A huge mural with the words “Punk Rock Flea Market” — painted in vibrant colors on the exterior wall of the future location of the Unicorn Bar in White Center — greeted the hundreds of people who came to shop at the flea market over the weekend of Sept. 18–19. The event, which has been held twice yearly since its inception 16 years ago, was forced to cancel in 2020 because of COVID-19. This year’s event was held outside in a parking lot, and attendees were required to wear masks.

That didn’t stop hundreds of people from enjoying a weekend wandering through stalls containing original art, vintage clothing, fun tchotchkes, collectables, records, and handmade goods. The event also featured the Bottoms Up Bar and rotating DJs spinning records throughout the weekend.
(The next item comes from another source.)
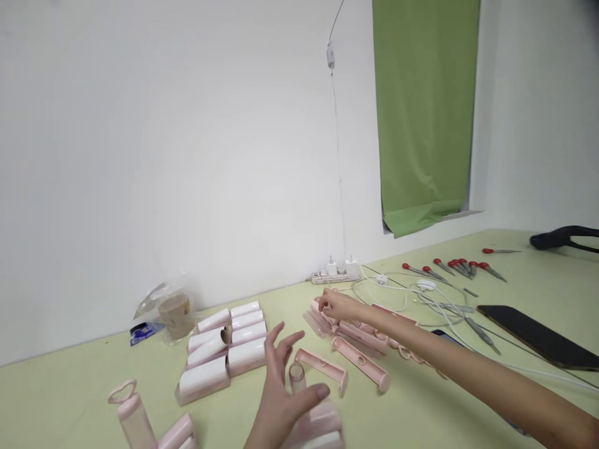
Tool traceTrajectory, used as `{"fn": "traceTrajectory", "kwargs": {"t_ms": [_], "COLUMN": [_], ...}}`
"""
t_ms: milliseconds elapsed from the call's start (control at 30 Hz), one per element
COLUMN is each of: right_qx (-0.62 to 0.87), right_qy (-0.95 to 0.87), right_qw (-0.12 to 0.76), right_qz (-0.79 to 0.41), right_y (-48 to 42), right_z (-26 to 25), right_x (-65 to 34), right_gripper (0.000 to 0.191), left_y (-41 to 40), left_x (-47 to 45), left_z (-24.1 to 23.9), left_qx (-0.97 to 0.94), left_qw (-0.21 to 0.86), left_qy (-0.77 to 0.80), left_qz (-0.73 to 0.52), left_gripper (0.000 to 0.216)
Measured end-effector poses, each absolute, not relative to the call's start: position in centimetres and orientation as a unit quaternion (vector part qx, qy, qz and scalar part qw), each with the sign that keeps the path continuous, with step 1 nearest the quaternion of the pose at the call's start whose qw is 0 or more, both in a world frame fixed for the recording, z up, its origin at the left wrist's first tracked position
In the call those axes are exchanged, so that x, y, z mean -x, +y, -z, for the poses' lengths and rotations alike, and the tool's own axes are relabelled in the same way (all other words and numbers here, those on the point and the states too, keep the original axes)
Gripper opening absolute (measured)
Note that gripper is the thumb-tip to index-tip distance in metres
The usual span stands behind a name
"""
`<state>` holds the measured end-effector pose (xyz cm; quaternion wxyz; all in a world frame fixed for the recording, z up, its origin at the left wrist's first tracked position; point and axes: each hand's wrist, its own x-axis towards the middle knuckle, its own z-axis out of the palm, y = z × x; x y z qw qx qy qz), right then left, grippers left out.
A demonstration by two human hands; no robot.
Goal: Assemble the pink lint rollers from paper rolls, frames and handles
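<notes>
My left hand [283, 393] is in the lower middle, fingers spread and thumb apart, holding nothing. Between its thumb and fingers, a clear tube [297, 374] stands up from a pink and white piece [318, 424]; whether the hand touches it I cannot tell. My right hand [339, 305] stretches across to the far end of a pile of pink plastic parts [358, 337]. Its fingers are curled together there, and what they pinch, if anything, is hidden. Two open pink half shells, one nearer [322, 368] and one beside it [362, 365], lie between the hands.
Rows of white rolls [248, 355] lie left of my hands. A pink lint roller [135, 415] stands at the front left. Behind are a bag with a tape roll [175, 315] and a power strip [337, 277]. Cables, red-handled tools [461, 267] and a black phone-like slab [538, 337] lie right.
</notes>
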<state>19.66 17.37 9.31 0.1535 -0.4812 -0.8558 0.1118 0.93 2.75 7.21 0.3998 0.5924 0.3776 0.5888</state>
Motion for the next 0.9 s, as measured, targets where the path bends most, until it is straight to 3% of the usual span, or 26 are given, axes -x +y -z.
{"fn": "traceTrajectory", "kwargs": {"t_ms": [100,133,533,800,900], "right_qx": [0.481,0.483,0.560,0.589,0.602], "right_qy": [-0.856,-0.854,-0.824,-0.795,-0.764], "right_qw": [0.167,0.171,0.091,0.142,0.228], "right_qz": [-0.091,-0.084,0.004,0.034,-0.049], "right_y": [16.2,15.6,9.5,10.6,9.9], "right_z": [-9.1,-9.1,-6.8,-4.4,-5.8], "right_x": [-21.2,-22.0,-31.1,-31.1,-30.8], "right_gripper": [0.016,0.017,0.017,0.007,0.013], "left_y": [3.8,4.0,4.4,4.4,4.3], "left_x": [-2.4,-2.6,-2.7,-2.5,-2.3], "left_z": [-6.7,-6.4,-5.5,-5.1,-5.1], "left_qx": [-0.566,-0.552,-0.520,-0.531,-0.533], "left_qw": [0.534,0.562,0.586,0.589,0.618], "left_qy": [0.365,0.372,0.366,0.326,0.236], "left_qz": [-0.511,-0.491,-0.502,-0.515,-0.528], "left_gripper": [0.019,0.011,0.019,0.027,0.037]}}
A brief rain storm on Saturday dampened the enthusiasm a little, but a beautiful sunny Sunday brought out the shoppers. Artist Mason Heckett said the rain on Saturday had been a little disruptive but that overall business had been good. This was his first time participating in the Punk Rock Flea Market, but he said he participates regularly in the South Park Swap Meet (aka SPASM), which happens the second Saturday of every month in South Park and is also run by Punk Rock Flea Market Seattle. He said he was grateful to the organization for giving artists like himself an opportunity to sell their creations.

Punk Rock Flea Market Seattle started in 2005 as a fundraiser for the Low Income Housing Institute (LIHI), and they continue to contribute to LIHI after every market.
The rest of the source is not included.